The Rev. Michael Indest testified Wednesday in Gorman’s $90 million defamation lawsuit against evangelist Jimmy Swaggart.
″There was a great deal of confusion, crying and broken-heartedness about what had happened,″ Indest said. ″I felt with the general confusion and the lying that was going on, we needed to make the story known.″
Gorman, 58, is a New Orleans-based evangelist who once presided over a growing television ministry. He sued the better-known Swaggart in 1987, claiming the Baton Rouge television evangelist helped bankrupt his ministry by spreading lies about Gorman’s infidelities.

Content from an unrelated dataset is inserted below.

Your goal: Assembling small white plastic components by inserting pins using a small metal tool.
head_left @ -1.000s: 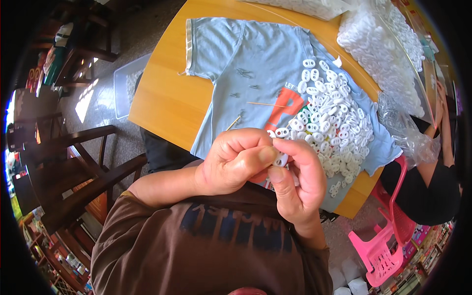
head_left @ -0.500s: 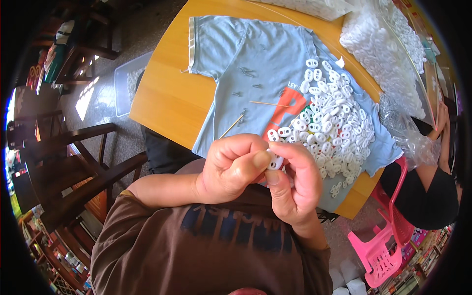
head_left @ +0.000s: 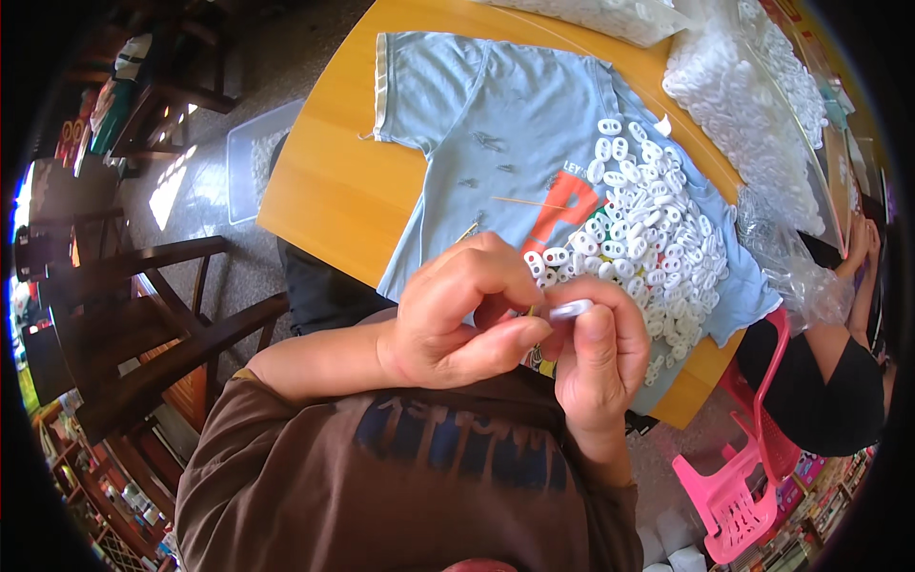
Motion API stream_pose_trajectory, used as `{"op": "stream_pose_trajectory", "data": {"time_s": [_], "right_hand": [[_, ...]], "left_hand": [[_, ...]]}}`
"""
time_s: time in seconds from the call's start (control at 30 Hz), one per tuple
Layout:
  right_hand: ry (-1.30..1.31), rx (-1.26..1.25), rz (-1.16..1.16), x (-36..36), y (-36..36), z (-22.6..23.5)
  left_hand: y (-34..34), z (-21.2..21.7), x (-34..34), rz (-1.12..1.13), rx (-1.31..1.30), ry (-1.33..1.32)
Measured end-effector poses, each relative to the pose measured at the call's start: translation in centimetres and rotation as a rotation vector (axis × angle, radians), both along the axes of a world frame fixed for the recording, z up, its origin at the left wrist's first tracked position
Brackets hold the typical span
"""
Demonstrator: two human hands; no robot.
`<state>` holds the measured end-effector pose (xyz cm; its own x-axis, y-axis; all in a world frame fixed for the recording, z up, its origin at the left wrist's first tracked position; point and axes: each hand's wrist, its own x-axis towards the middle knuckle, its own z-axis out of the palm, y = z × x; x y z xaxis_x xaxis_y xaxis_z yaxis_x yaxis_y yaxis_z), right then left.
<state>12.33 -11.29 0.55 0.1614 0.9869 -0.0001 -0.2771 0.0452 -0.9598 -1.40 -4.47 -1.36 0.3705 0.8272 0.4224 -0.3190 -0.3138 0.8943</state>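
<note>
**Entry: white clip held between two hands above a table**

Item: one small white plastic clip [head_left: 570,309], flat and oblong. Its long axis lay roughly level across the view, left to right, tilting slightly up at the right end. Which face was uppermost could not be told.

Location: held in the air close to the person's chest, just in front of the near edge of the table [head_left: 324,195], above the hem of the shirt [head_left: 515,114].

Left hand [head_left: 457,315]: fingers curled, thumb and fingertips closed together on the clip's left end.

Right hand [head_left: 596,367]: thumb and forefinger pinched on the clip's right end from below and behind. Both hands touched each other around the clip.

Surroundings: pale blue shirt spread flat on the wooden table; a heap of clips [head_left: 648,238] lay on the shirt's right half, just beyond the hands. A thin stick [head_left: 529,202] lay on the shirt, left of the heap. A bag [head_left: 791,272] of clear plastic sat at the table's right edge. A pink chair [head_left: 739,486] stood at lower right, a dark wooden chair [head_left: 143,334] at left.
</note>
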Motion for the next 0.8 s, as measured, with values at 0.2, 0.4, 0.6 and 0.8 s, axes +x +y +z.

Indest, an Assemblies of God minister from New Orleans, said he confronted Gorman in 1986 with a woman’s confession that she had a three-year affair with him. At that meeting, Indest said, Gorman said he was guilty of more than the single indiscretion he later publicly confessed to in 1987.

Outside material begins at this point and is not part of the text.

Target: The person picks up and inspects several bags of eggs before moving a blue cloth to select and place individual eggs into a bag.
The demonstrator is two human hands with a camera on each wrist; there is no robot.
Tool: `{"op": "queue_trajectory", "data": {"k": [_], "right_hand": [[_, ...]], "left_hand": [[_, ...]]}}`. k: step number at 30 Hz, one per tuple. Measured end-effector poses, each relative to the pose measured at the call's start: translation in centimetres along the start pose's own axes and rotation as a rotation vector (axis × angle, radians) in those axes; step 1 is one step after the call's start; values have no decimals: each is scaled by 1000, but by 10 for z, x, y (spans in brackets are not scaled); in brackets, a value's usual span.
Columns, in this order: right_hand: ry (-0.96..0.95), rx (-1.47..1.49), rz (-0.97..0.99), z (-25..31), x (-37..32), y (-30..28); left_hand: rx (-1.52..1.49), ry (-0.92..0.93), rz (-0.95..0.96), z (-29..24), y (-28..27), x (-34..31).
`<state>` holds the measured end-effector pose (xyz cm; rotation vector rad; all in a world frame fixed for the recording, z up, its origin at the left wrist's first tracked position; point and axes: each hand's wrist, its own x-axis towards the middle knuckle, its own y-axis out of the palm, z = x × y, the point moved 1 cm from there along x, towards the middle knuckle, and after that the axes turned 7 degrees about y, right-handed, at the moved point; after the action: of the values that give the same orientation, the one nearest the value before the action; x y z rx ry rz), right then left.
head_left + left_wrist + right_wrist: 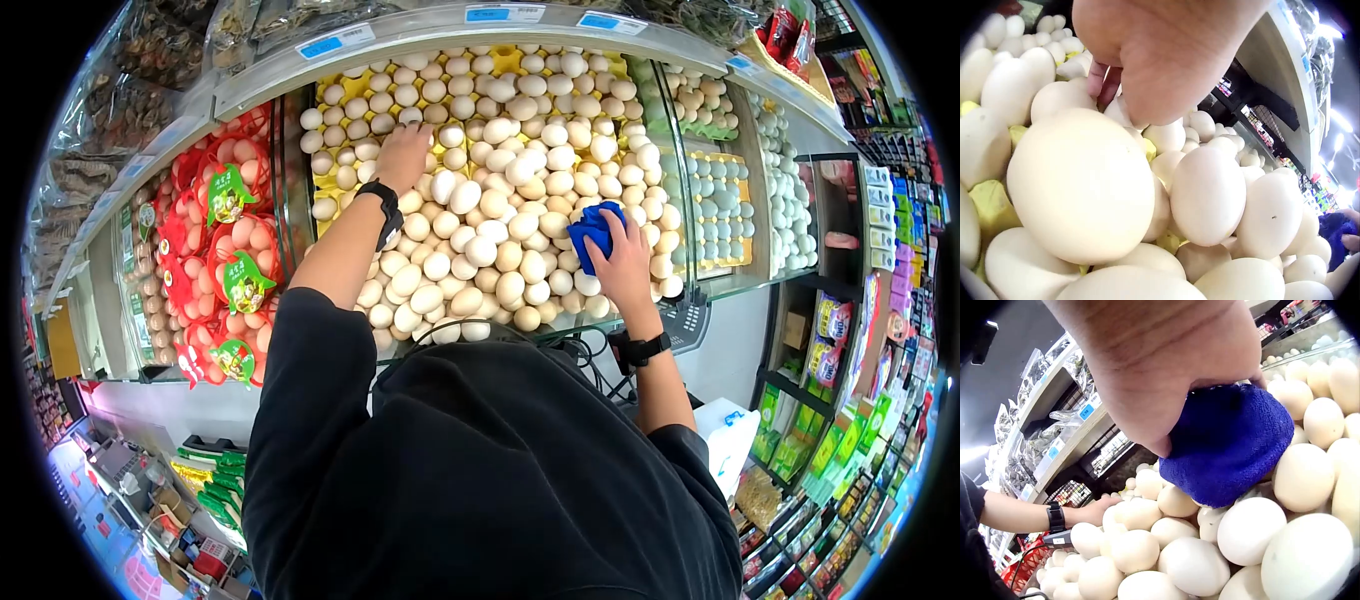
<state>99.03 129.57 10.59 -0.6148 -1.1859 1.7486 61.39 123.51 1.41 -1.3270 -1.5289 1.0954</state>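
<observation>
Pale eggs (523, 226) lie heaped over yellow trays (434, 90) in a glass-sided display. At the upper left of the heap, the left hand (403, 158) reaches down with its fingertips around an egg (1117, 112), partly hidden by the palm in the left wrist view. A bunched blue cloth (592, 236) is gripped by the right hand (626, 268) over the right part of the heap. In the right wrist view the cloth (1225, 444) hangs below the palm, against the eggs; whether it wraps an egg cannot be seen.
Red net bags of brown eggs (240, 235) stand left of a glass divider. Greenish eggs on trays (722, 205) lie to the right. A shelf edge with price labels (335, 41) runs above the far side. Black cables (590, 358) hang near the front edge.
</observation>
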Motion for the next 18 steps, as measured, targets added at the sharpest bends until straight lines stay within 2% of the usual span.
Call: {"op": "queue_trajectory", "data": {"k": [2, 7, 9, 13, 14, 16, 18], "right_hand": [[-65, -92, -16, 1, 3, -4], [-85, -56, 130, 9, 8, -11], [-95, -48, 168, 13, 11, -14], [-182, -154, 171, 27, 12, -22], [-195, -150, 176, 31, 11, -22], [-309, -114, 99, 40, 10, -20], [-345, -73, 112, 49, 8, -15]], "left_hand": [[-2, -48, -21, -4, -6, -1], [-31, -78, -95, -22, -30, -10], [-206, -67, -59, -38, -58, -22], [-270, -139, -129, -63, -117, -80], [-283, -106, -180, -58, -117, -101], [-332, -232, -280, -68, -133, -143], [-327, -329, -321, -71, -135, -184]]}}
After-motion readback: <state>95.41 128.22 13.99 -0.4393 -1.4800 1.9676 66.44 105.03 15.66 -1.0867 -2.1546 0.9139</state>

″At first he denied it but then he admitted it,″ Indest said.
Indest also said he had sought Swaggart’s advice on how to handle the matter since Gorman was a national official of the Assemblies of God and a well-known televangelist with a 6,000-member New Orleans church.
He denied he was influenced by Swaggart. He admitted, however, that he was offered a job at Jimmy Swaggart Bible College after Gorman resigned but said he didn’t accept it because he preferred to remain a full-time minister.

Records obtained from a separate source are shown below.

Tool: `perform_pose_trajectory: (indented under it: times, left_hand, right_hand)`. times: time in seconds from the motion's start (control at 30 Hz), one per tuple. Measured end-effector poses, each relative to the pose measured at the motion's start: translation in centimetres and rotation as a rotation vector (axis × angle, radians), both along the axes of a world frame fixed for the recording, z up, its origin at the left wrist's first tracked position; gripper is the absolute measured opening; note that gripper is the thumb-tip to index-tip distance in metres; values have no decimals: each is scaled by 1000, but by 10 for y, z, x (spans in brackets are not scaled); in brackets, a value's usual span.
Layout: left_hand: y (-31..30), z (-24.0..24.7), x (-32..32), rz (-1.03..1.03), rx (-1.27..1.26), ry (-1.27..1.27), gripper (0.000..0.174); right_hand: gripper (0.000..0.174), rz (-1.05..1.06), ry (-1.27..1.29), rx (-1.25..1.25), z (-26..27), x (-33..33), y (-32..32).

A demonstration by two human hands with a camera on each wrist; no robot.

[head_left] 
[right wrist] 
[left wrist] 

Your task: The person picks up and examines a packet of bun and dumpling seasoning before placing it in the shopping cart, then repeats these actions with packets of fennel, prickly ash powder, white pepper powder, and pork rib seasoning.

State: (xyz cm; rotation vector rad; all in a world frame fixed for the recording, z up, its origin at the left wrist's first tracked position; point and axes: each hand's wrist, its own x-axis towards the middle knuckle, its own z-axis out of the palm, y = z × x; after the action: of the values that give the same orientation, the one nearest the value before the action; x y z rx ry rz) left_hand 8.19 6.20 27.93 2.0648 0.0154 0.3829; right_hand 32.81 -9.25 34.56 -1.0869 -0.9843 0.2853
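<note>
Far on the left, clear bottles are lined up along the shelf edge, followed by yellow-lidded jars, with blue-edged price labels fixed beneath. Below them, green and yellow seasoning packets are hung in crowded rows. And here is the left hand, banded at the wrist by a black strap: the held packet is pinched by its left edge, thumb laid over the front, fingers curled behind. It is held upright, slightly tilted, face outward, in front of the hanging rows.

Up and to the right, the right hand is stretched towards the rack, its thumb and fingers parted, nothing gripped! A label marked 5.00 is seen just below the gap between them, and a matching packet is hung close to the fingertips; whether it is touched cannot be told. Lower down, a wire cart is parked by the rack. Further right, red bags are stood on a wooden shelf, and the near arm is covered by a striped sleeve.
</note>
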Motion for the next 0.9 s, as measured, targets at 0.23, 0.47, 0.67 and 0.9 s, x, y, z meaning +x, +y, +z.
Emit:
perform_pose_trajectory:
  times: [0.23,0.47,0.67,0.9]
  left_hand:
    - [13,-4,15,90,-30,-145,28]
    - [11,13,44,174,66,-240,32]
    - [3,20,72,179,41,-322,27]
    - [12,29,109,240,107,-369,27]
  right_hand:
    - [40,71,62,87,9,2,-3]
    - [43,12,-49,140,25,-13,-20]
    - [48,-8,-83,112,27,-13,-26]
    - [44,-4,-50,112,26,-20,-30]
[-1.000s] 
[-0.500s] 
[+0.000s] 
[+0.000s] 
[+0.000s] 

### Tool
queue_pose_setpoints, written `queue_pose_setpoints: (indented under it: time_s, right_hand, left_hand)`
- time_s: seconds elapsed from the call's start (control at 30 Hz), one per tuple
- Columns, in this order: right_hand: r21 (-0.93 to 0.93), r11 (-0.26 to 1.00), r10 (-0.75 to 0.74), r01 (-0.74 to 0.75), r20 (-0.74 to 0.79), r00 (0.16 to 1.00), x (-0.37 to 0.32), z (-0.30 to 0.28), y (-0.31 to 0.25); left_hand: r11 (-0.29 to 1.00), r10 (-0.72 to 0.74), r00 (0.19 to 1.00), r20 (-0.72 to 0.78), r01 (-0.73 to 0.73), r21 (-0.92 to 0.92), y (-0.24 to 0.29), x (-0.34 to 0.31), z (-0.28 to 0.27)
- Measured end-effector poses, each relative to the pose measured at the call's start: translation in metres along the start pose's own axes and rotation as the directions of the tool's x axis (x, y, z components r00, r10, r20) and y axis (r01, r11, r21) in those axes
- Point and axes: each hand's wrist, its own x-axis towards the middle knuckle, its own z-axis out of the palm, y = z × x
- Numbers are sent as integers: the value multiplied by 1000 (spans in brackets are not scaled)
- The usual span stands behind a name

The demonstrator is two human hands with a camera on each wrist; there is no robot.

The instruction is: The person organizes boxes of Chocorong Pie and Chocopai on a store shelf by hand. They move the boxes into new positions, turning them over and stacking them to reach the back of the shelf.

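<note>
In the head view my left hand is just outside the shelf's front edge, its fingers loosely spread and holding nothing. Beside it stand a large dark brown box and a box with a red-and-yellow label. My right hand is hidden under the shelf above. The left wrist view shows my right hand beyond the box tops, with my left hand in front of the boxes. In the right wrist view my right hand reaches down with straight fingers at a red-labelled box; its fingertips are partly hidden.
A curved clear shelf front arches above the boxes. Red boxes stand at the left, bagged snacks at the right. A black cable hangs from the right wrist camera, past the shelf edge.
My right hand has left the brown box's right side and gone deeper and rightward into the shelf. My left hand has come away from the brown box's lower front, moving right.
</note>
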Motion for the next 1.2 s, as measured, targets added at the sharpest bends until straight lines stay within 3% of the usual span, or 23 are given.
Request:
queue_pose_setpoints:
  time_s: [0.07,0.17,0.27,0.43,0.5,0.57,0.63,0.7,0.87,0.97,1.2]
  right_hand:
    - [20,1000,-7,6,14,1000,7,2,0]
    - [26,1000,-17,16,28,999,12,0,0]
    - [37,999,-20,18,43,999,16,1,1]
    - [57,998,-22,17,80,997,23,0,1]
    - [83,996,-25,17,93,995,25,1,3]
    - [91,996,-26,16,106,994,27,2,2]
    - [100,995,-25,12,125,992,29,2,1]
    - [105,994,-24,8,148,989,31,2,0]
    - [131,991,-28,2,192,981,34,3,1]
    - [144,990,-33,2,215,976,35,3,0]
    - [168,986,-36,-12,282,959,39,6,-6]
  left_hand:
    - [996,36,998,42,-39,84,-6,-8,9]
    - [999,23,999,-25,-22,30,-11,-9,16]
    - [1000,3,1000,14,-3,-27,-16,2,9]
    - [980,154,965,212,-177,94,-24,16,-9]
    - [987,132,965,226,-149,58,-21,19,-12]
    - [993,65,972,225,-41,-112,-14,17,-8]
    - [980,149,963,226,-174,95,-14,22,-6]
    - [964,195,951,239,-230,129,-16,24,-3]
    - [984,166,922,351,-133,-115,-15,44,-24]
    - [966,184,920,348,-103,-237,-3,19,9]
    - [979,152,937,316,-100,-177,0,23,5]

Gorman and Swaggart are longtime rivals who contributed to each other’s undoing.
Swaggart insisted on Gorman’s resignation from his growing New Orleans church after learning of Savage’s allegations, Indest said.
Gorman, in turn, helped topple Swaggart by providing the Assemblies of God with a photo of Swaggart with a prostitute outside a suburban New Orleans motel.
Gorman and Swaggart were both defrocked by the Assemblies of God, the nation’s largest Pentecostal denomination. Swaggart kept his ministry, college, and television show; Gorman has since established a storefront church in a suburb of New Orleans.